RE: [SA-list] First line of check fails after some modifications

Dirk Mon, 09 Jun 2008 10:01:57 -0700

Yes that's what I'm saying.
ON a system were the handle leak can be spotted, it might be a good idea to try
to determine what check type is giving that leak (on that system).  This can be
done by only having 1 type of checks, and let it run for a while, if no leak is
spotted, then add the check of another type,...
Dirk Bulinckx.


-----Original Message-----
From: Servers Alive Discussion List [mailto:[EMAIL PROTECTED] On Behalf Of
GLENN GASPAR
Sent: Monday, June 09, 2008 6:40 PM
To: Servers Alive Discussion List
Subject: RE: [SA-list] First line of check fails after some modifications

Dirk,

     Are you saying that 2226 should not have any handle leaks?

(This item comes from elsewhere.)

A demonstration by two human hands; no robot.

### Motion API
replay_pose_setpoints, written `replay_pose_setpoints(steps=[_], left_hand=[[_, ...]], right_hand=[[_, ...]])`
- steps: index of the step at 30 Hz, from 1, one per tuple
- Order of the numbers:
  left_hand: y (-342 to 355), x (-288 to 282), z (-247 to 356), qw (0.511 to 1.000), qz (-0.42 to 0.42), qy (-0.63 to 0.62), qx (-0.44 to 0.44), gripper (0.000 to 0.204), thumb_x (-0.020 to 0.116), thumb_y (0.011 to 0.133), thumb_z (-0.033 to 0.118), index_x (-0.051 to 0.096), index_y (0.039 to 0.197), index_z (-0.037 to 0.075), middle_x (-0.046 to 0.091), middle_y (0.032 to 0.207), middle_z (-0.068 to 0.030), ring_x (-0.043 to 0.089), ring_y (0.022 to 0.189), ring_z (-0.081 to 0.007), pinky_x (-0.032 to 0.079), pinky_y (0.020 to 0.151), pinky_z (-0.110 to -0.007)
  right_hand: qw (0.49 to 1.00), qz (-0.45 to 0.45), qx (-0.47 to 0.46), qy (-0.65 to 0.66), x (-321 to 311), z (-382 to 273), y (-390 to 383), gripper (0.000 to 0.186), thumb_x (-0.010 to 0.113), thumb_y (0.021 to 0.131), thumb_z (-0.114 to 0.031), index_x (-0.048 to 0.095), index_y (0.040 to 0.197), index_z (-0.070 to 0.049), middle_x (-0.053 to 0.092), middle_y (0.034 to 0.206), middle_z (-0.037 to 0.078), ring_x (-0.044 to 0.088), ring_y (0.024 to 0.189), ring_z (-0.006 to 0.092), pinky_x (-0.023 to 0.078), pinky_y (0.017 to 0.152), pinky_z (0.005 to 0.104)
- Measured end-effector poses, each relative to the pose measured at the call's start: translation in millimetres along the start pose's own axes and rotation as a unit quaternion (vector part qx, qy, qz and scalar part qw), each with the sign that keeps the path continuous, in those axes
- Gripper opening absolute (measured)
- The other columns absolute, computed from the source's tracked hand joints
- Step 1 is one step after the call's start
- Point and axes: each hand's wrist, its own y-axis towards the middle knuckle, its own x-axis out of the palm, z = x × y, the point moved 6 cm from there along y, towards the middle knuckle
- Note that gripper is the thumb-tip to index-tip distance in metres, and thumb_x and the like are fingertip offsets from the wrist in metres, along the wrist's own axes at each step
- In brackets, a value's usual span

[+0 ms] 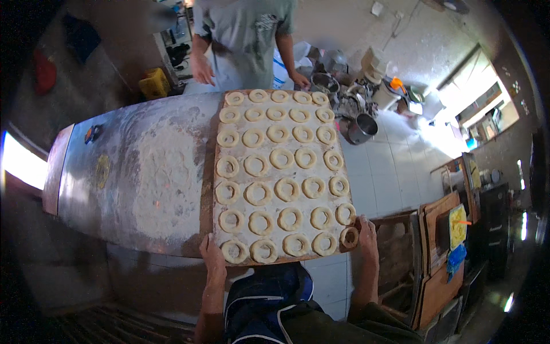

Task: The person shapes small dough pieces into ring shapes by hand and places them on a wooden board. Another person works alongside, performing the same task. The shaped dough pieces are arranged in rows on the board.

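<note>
Board [274, 206] of dough rings [278, 190], seven rows of five; table's right end, edges in both hands.
Left hand [213, 254]: closed at the near left corner; right hand [367, 235]: closed at the near right; fingertips beneath hidden from my remote view. Handling, as I judge it: both corners at one height, slow and level, minding the corner ring nearest the right hand, lest rings slide together. Whether the table [109, 137] bears the board, I cannot tell. Surface: grey, worn, with a broad patch of flour [167, 178]. Room: co-worker [246, 49] in a grey shirt, one hand near the far edge; pale tiled floor [395, 172]; metal pot [362, 129]; yellow container [153, 84].
</note>
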Motion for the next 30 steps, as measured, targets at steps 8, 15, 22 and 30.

     Also, what do you mean by "Can you bring that back to a certain check
type?"

Thanks,
Glenn

>>> "Dirk" <[EMAIL PROTECTED]> 6/9/2008 11:15 AM >>>
With the latest builds (those after 2212) we're no longer able to get that
handle leak.
Can you bring that back to a certain check type?

Dirk Bulinckx. 

-----Original Message-----
From: Servers Alive Discussion List [mailto:[EMAIL PROTECTED] On Behalf Of
GLENN GASPAR
Sent: Monday, June 09, 2008 6:05 PM
To: Servers Alive Discussion List
Subject: RE: [SA-list] First line of check fails after some modifications

Dirk,

     We've done a full uninstall of SA and reinstalled 6.1.2226. That appeared
to solve the problems we're having regarding the ping checks failing.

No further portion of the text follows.